5 Replies Latest reply on Jul 6, 2017 5:56 AM by Jim Dehner

    LOD Issue on Blended Primary and Secondary Data sources

    Antony raj

      Hi Friends

       

      I am facing an issue with Data Blending. I have a primary Source which contains all the Account Number. In a Secondary Source I have a Recharge Count. I blend these two Data Sources using Account Number Column. When I create a View with Account Number and Recharge Count , I get correct Values. But, When I want to see data by Nationality ID (Passport, PR, WP, etc) , higher values are given. noticed that this because of Duplication of Records. In the Secondary data Sources data is stored at Account Number Level, whereas in the first one we have stored data at a different level(Phone Number). One Account Number might be having more than one phone Numbers, with different Nationality Ids. So Recharges values are duplicated. 

       

      First Image shows AccountNumber with recharge Count.

      Main.PNG

       

      When I see data by Nationality ID,  I get below which is wrong.

      Nationality.PNG

      I added account Number to the same View and noticed that , values are getting duplicated .

      All fields in the

      Duplicated.PNG

      So thought of writing LOD Expressions as {FIXED [IntgratedAccountID] : Sum (Transaction COunt(#)) }  . But getting an error saying below.

       

      Please Note that, in the LOD view, I should Use a Dimension from Primary Source. But Measures in LOD is from Secondary Source.  Could anybody help me to to fix this issue?

        • 1. Re: LOD Issue on Blended Primary and Secondary Data sources
          Jim Dehner

          Good morning

          There are a couple of things here - yes when you blended your data with a one to many relationship some of your data get duplicated - one way to approach this is to take the average (AVG) versus sum when aggregating

          The other issue is that in an LOD expression all the elements must come from the same data source - that is just a limitation - if you use the average as noted above you can avoid the need for an LOD expression

          Let me know if this helped

          Jim

          • 2. Re: LOD Issue on Blended Primary and Secondary Data sources
            Antony raj

            Thank you Jim.

            When I use Avg(transaction_Count), it is giving the desired.

            But when I see the Grand total, it gives  an average value which is wrong.

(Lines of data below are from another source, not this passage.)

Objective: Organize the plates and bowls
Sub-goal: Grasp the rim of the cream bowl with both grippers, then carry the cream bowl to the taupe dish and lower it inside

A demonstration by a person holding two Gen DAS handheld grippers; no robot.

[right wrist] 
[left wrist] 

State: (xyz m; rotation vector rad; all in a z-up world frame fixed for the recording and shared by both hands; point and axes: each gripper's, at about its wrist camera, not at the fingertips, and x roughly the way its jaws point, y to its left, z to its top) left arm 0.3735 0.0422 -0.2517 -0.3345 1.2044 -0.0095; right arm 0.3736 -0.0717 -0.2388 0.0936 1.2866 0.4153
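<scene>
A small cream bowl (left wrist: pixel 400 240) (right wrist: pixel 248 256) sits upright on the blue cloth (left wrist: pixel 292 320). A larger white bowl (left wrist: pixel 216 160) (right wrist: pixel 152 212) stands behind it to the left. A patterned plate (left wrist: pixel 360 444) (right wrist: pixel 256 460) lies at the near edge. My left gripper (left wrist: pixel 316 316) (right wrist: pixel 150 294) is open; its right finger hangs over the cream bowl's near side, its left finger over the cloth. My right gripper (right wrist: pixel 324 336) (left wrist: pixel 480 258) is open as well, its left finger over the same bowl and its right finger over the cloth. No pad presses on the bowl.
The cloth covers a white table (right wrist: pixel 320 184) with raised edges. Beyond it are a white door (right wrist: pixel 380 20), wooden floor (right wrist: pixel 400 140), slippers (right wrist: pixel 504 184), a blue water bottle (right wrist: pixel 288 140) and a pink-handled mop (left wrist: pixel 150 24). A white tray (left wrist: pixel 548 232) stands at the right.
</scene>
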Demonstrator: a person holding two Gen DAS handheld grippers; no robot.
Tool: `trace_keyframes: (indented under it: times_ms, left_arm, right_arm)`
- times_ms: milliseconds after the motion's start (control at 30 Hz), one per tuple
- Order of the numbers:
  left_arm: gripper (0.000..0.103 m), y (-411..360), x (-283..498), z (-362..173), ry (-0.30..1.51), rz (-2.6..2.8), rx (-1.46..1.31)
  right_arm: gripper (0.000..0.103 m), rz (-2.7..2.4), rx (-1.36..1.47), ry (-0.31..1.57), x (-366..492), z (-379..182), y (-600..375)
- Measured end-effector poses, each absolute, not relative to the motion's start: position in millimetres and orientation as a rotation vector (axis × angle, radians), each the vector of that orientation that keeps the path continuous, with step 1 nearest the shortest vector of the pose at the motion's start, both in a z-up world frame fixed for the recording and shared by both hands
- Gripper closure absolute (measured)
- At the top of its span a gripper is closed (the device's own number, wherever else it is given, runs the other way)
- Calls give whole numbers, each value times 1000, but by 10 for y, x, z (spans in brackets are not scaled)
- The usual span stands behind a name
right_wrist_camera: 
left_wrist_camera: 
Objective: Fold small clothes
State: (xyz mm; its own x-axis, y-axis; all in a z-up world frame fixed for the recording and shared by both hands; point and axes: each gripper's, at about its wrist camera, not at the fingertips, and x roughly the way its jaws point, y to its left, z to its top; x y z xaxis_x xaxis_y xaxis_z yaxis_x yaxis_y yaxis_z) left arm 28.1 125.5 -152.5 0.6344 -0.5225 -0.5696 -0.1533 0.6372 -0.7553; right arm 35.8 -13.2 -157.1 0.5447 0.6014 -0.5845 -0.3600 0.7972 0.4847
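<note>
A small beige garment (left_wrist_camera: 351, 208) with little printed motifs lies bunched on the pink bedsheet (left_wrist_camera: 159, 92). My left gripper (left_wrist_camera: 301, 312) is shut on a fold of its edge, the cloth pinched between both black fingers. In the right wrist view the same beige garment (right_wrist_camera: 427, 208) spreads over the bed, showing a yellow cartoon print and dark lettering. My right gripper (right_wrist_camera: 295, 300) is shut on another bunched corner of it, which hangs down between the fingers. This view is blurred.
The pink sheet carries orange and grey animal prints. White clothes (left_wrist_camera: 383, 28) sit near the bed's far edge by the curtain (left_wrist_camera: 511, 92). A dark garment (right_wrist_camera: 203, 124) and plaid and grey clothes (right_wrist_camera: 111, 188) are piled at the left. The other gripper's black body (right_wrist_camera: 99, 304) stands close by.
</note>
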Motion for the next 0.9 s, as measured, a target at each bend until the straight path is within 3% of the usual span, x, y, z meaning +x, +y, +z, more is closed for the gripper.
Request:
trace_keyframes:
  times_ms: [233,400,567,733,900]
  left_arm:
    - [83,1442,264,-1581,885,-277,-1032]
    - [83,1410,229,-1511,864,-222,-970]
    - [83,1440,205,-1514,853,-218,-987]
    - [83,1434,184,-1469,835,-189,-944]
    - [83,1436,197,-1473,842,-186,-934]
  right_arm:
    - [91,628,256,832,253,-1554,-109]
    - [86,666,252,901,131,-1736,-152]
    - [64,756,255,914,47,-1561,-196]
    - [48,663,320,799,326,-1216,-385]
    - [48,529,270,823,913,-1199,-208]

            It should give me value of 253709 as given in the below screen shot. Should we use Windows Functions? I tried, but no luck.

            Main.PNG

             

            Thanks

            Antony

            • 3. Re: LOD Issue on Blended Primary and Secondary Data sources
              Jim Dehner

              I would need a copy of your workbook to know - my first choice would be a window_something function --- probably

              Window_sum(avg(and your measure goes here))   but I would need to play with the data to make it work

               

              Jim

              • 4. Re: LOD Issue on Blended Primary and Secondary Data sources
                Antony raj

                Hi Jim

                 

                Thank you so much. I have replicated this issue with dummy data and shared as a twbx. I will share additional information If needed.

                 

                Thanks

                Antony

                • 5. Re: LOD Issue on Blended Primary and Secondary Data sources
                  Jim Dehner

                  Hi

                  I looked at your data and there are a couple of issues to think about

                   

                  you have 2 data sources that are joined together on the integration account id - one of your data sources assigns the integration account id to 2 different nationalities - as a result the data in your second source is duplicated - once for each nationality - is that what you really want?

                   

                  The second consideration is the average calculated field - since you are working with 2 sources the Avg that you used is taking data from only a single source and getting an incorrect total

                   

                  the equation should tie the transaction count in the secondary source to the number of records in the first (could be different based on your answer to the above question)

                       sum([Trans Count] )/SUM([Primary].[Number of Records])

                   

                  That will yield this

                   

                  But the real question that needs to be resolved is how the data sources should be joined

                   

                  Hope that helps

                  Jim